Saito Hiroshi, Katahira Kentaro, Okanoya Kazuo, Okada Masato
Graduate School of Frontier Sciences, The University of Tokyo, Kashiwa, Chiba, Japan.
Phys Rev E Stat Nonlin Soft Matter Phys. 2011 May;83(5 Pt 1):051125. doi: 10.1103/PhysRevE.83.051125. Epub 2011 May 20.
Neural networks can learn flexible input-output associations by changing their synaptic weights. The representational performance and learning dynamics of neural networks are intensively studied in several fields. Neural networks face the "credit assignment problem" in situations in which only incomplete performance evaluations are available. The credit assignment problem is that a network should assign credit or blame for its behaviors according to the contribution to the network performance. In reinforcement learning, a scalar evaluation signal is delivered to a network. The two main types of credit assignment problems in reinforcement learning are structural and temporal, that is, which parameters of the network (structural) and which past network activities (temporal) are related to an evaluation signal given from an environment. In this study, we apply statistical mechanical analysis to the learning processes in a simple neural network model to clarify the effects of two kinds of credit assignments and their interactions. Our model is based on node perturbation learning with eligibility trace. Node perturbation is a stochastic gradient learning method that can solve structural credit assignment problems by introducing a perturbation into the system output. The eligibility trace preserves the past network activities with a temporal credit to deal with the delay of an instruction signal. We show that both credit assignment effects mutually interact and the optimal time constant of the eligibility trace varies not only for the evaluation delay but also the network size.
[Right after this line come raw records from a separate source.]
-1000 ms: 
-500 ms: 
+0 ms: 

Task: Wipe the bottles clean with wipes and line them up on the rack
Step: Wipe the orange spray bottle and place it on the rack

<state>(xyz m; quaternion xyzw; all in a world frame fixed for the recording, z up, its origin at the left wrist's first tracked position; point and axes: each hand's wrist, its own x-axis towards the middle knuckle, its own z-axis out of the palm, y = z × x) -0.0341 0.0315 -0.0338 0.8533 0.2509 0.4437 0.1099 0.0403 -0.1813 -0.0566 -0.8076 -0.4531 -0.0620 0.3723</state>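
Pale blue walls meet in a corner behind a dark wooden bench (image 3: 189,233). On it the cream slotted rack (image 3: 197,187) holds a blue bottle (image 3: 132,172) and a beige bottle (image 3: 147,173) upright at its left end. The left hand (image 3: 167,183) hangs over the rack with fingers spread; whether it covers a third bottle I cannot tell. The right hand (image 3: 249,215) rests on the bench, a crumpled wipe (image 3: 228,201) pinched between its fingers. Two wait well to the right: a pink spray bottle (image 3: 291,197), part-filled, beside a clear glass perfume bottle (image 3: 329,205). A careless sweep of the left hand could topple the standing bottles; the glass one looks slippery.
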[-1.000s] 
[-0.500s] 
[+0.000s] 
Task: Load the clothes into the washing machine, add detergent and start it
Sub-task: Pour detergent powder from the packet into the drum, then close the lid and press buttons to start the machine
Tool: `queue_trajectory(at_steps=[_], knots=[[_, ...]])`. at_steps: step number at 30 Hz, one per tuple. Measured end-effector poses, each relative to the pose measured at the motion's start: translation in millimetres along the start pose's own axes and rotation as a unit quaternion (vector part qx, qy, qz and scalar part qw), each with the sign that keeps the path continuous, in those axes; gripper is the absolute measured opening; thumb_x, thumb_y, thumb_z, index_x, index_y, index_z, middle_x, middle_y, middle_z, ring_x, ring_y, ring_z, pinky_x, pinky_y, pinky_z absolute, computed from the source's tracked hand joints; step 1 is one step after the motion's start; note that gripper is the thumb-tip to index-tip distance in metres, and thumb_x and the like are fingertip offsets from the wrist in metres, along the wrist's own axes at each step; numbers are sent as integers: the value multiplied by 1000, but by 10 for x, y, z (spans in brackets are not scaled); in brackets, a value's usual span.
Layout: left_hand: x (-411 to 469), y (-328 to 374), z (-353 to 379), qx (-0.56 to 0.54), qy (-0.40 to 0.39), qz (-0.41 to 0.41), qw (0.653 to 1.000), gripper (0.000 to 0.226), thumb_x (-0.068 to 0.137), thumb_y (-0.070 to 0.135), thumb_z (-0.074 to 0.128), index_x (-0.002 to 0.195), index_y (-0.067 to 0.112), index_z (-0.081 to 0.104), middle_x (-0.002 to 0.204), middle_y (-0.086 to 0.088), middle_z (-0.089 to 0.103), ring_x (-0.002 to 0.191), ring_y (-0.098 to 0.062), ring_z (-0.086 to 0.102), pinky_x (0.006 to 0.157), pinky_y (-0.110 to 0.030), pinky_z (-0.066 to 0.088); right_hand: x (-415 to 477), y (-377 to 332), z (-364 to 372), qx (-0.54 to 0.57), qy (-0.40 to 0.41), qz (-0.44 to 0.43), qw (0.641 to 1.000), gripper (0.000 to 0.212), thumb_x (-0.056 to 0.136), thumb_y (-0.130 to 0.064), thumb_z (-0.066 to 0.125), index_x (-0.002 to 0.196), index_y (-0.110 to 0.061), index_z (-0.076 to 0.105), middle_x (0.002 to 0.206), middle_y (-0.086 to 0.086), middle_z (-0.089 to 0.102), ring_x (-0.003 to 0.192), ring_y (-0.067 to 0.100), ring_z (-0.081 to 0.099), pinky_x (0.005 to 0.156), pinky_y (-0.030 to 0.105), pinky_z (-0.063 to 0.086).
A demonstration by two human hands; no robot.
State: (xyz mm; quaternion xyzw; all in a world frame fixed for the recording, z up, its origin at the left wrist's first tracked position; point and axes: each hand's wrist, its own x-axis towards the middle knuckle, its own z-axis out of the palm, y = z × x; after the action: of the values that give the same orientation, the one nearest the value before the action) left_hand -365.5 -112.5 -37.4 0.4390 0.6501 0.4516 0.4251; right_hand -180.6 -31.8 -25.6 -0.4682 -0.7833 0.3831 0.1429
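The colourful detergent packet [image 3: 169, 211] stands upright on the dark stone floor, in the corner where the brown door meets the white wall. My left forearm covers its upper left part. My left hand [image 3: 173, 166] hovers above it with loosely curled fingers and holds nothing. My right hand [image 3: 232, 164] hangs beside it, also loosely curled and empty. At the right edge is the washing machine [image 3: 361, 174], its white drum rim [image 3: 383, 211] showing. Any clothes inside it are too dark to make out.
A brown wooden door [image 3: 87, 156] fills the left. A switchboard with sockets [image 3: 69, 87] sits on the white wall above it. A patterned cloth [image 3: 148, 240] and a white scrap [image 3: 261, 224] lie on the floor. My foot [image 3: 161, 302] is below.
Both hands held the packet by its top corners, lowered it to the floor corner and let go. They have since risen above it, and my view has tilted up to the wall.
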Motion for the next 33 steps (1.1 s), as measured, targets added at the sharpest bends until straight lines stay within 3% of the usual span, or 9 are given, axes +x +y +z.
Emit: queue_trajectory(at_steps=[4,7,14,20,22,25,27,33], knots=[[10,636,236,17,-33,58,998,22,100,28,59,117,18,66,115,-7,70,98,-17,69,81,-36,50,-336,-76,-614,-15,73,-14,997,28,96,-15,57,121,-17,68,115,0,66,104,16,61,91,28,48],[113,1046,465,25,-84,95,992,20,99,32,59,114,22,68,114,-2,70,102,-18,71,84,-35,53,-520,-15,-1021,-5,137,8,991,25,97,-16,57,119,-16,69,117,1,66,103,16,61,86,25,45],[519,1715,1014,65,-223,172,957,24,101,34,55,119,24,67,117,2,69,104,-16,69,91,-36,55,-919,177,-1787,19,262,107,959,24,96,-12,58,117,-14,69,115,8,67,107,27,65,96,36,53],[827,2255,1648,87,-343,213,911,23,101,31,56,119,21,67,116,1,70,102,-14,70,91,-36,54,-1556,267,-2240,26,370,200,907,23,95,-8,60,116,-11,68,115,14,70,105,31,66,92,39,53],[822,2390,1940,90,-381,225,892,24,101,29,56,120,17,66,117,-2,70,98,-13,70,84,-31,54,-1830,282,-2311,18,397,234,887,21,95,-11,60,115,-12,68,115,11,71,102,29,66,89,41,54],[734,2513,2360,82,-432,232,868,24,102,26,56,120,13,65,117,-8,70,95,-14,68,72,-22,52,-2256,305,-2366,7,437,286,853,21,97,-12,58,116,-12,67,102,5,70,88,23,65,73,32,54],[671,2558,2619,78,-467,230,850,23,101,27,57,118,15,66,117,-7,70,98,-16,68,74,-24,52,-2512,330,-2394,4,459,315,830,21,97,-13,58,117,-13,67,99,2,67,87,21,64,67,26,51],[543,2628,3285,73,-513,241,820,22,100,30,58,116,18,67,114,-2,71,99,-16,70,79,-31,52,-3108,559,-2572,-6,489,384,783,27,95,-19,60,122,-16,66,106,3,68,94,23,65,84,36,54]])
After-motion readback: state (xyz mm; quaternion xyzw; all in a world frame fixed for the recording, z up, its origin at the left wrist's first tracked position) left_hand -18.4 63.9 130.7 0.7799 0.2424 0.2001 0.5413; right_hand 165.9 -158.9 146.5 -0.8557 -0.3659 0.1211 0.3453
神经网络可以通过改变突触权重来学习灵活的输入-输出关联。神经网络的表征性能和学习动态在多个领域得到了深入研究。在只有不完整性能评估可用的情况下,神经网络面临“信用分配问题”。信用分配问题是指网络应根据对网络性能的贡献为其行为分配功劳或责任。在强化学习中,一个标量评估信号被传递给网络。强化学习中信用分配问题的两种主要类型是结构型和时间型,即网络的哪些参数(结构型)以及哪些过去的网络活动(时间型)与从环境给出的评估信号相关。在本研究中,我们将统计力学分析应用于一个简单神经网络模型的学习过程,以阐明两种信用分配的影响及其相互作用。我们的模型基于带有资格迹的节点扰动学习。节点扰动是一种随机梯度学习方法,它可以通过向系统输出引入扰动来解决结构信用分配问题。资格迹以时间信用保留过去的网络活动,以处理指令信号的延迟。我们表明,两种信用分配效应相互作用,并且资格迹的最优时间常数不仅随评估延迟变化,还随网络大小变化。